START Data segment
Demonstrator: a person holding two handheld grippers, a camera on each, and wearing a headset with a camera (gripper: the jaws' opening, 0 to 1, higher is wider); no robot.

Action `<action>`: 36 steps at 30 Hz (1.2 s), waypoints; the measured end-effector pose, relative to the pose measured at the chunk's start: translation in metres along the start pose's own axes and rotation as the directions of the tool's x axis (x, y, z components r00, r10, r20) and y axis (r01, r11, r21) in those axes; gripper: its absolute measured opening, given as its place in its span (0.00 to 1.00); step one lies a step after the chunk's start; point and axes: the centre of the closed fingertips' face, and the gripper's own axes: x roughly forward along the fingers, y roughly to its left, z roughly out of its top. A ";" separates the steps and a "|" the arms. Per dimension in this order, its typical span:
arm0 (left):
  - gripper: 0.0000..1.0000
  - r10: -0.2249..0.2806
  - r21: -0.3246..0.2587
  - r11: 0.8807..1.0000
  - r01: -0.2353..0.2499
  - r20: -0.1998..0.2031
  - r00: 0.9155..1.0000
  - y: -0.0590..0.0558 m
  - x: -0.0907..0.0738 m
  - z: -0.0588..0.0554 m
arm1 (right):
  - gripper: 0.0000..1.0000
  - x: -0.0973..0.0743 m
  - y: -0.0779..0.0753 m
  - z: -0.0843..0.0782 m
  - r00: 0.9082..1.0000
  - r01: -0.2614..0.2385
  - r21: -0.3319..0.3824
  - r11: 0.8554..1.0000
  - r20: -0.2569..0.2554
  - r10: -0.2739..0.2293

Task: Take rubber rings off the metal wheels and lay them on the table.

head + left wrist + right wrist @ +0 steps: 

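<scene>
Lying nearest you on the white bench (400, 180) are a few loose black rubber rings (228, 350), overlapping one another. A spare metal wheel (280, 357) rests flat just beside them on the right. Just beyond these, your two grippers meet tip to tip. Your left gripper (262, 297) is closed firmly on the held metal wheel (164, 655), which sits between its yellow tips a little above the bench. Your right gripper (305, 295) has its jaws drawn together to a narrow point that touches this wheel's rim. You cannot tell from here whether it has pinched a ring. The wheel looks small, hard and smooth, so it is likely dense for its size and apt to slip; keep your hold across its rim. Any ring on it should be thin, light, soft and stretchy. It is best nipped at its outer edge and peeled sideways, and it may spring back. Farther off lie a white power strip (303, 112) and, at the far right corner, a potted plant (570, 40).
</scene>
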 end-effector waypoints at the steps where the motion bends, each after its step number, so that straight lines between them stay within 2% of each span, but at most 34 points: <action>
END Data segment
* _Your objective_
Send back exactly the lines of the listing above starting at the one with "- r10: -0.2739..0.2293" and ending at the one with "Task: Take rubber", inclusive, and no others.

* _Output_
  - r10: -0.2739..0.2293

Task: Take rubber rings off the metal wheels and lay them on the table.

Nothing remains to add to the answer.